* Brief
Two lines in the listing below mark the span: one contains "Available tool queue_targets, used" and one contains "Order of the". Reproduce both of them and everything between, exactly.

* Exercise data
========================================================================

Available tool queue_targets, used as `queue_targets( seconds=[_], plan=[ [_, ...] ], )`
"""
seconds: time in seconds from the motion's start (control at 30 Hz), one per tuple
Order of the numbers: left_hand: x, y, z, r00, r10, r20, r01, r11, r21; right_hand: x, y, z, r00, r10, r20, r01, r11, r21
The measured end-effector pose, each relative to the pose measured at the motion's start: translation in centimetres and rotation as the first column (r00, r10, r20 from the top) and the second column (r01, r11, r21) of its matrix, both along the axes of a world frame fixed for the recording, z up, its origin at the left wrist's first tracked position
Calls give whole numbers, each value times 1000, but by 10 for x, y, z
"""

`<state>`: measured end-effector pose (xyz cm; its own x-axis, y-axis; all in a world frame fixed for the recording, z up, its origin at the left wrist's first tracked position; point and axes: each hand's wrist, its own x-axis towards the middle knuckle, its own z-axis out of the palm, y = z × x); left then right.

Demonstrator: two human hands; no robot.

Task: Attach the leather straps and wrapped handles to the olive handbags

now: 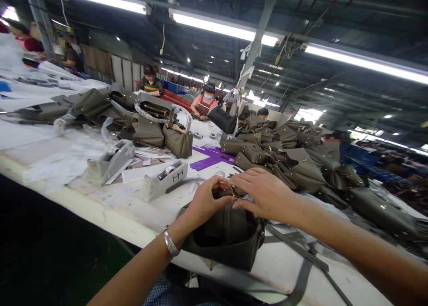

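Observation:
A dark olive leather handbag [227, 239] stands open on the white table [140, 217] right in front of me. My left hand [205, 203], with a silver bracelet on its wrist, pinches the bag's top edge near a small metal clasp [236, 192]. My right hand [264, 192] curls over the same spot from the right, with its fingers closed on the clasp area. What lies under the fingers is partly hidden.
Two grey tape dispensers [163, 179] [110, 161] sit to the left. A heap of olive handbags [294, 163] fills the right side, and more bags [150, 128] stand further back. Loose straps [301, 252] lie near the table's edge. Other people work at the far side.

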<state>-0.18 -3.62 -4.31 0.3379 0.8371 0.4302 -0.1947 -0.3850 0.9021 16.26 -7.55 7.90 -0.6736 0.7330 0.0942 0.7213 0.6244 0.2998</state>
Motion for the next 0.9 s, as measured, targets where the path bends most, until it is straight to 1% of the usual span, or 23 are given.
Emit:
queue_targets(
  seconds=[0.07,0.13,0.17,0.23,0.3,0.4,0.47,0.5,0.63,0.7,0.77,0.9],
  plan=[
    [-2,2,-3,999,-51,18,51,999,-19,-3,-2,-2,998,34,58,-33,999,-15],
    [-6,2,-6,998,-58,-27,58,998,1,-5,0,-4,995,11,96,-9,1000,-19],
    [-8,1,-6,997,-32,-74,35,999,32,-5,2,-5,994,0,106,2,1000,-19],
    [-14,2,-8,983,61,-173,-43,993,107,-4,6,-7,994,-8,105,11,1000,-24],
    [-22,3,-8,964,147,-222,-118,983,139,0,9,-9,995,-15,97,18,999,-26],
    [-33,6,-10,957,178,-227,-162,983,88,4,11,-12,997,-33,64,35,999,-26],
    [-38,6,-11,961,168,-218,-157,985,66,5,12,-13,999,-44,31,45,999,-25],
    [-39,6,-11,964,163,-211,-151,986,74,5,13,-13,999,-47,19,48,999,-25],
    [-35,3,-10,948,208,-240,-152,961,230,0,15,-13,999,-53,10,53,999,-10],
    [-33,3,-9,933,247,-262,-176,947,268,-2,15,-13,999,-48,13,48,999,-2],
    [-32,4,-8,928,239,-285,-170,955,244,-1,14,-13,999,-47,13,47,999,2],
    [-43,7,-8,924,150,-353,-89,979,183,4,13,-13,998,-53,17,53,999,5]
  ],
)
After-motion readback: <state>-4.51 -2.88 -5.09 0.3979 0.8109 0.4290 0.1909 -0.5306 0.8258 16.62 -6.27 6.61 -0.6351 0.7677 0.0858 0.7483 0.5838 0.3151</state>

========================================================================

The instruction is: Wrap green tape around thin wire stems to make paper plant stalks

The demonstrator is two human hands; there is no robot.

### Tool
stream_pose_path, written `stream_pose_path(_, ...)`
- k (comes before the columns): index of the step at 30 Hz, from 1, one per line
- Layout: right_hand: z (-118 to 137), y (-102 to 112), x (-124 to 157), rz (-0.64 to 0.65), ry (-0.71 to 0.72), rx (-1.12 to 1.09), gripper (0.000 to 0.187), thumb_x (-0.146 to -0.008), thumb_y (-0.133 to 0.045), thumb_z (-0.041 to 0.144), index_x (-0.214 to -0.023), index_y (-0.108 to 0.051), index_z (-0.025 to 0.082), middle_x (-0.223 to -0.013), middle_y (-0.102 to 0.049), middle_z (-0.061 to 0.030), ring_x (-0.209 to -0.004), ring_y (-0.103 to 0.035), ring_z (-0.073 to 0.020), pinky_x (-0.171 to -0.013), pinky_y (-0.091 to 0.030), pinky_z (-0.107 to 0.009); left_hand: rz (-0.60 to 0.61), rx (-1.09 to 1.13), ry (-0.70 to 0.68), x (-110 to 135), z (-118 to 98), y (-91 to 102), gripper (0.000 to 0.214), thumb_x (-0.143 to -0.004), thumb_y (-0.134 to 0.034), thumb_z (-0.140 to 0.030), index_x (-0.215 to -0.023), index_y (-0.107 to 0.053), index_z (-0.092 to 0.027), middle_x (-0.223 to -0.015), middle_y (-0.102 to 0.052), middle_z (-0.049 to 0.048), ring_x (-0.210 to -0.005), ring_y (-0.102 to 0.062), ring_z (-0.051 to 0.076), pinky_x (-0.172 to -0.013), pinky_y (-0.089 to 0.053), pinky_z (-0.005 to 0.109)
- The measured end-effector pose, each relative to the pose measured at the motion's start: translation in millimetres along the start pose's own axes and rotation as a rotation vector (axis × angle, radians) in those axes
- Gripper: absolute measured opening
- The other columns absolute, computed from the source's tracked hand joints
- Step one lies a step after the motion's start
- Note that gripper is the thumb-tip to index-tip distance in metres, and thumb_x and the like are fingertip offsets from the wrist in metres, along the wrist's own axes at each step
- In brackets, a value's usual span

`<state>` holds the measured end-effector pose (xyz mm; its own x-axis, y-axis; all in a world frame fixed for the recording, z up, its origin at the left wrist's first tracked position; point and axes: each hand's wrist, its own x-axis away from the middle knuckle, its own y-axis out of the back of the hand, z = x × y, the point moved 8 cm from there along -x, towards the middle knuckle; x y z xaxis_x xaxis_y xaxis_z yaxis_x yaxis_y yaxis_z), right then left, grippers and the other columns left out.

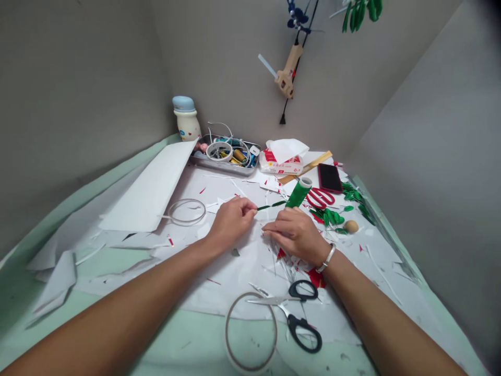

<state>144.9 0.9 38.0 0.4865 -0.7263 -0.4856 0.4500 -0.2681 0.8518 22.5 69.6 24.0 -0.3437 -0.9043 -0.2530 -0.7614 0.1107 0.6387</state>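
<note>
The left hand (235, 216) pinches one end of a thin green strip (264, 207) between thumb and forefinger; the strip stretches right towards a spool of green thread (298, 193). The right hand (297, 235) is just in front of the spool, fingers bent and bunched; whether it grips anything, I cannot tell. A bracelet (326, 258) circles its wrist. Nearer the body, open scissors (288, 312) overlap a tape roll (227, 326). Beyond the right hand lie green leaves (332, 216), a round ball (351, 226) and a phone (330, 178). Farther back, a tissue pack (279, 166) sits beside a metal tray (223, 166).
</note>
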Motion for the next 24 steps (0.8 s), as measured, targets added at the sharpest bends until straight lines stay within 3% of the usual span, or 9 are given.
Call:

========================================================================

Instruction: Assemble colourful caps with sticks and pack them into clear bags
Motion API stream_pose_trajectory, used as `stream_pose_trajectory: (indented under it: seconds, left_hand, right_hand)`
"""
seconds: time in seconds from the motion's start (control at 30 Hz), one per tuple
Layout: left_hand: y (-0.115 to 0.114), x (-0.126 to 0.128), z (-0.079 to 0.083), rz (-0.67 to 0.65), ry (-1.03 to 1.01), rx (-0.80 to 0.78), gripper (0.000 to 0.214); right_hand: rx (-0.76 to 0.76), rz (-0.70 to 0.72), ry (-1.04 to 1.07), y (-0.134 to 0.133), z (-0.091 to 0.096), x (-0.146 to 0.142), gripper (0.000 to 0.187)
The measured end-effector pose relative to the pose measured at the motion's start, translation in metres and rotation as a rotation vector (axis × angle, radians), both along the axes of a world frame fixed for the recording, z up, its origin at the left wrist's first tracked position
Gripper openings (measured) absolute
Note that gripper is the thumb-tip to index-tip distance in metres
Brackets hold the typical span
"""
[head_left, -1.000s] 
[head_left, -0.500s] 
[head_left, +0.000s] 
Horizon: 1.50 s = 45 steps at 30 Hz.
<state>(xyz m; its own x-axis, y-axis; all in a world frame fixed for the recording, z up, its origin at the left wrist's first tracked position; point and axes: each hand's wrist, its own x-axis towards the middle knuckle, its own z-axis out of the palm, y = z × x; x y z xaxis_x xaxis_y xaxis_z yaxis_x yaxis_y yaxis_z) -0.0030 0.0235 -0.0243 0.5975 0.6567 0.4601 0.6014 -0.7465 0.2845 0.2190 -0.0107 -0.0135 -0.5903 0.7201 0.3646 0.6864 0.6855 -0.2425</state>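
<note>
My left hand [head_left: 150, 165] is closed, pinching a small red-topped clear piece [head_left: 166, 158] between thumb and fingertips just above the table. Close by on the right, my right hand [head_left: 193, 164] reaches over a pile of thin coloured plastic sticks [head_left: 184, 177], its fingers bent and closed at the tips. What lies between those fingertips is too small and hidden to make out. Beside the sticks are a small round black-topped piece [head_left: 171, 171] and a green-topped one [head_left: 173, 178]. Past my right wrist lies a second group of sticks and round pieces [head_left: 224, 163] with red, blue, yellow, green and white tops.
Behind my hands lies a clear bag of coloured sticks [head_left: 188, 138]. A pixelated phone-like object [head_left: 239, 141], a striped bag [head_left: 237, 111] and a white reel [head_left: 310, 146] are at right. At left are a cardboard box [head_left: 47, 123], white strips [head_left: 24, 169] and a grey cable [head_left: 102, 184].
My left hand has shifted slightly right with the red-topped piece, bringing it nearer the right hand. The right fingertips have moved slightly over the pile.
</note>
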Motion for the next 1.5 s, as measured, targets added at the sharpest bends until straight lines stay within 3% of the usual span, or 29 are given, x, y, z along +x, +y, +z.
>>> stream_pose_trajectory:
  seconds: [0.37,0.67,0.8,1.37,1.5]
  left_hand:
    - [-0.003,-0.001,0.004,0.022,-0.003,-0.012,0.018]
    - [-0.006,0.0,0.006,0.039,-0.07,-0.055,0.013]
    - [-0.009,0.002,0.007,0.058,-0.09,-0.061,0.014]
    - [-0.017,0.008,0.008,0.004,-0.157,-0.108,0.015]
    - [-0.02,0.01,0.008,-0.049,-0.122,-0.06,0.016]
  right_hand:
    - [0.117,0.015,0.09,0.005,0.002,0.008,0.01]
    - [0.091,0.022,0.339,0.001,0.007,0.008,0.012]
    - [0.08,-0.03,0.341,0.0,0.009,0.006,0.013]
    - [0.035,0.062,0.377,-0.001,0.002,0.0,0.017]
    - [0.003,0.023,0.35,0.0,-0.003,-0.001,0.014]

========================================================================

* Task result
Available tool queue_targets, used as `queue_targets( seconds=[_], plan=[ [_, ...] ], )`
"""
seconds: time in seconds from the motion's start (control at 30 Hz), one per tuple
Order of the numbers: left_hand: x, y, z, r00, r10, r20, r01, r11, r21; right_hand: x, y, z, r00, r10, r20, r01, r11, r21

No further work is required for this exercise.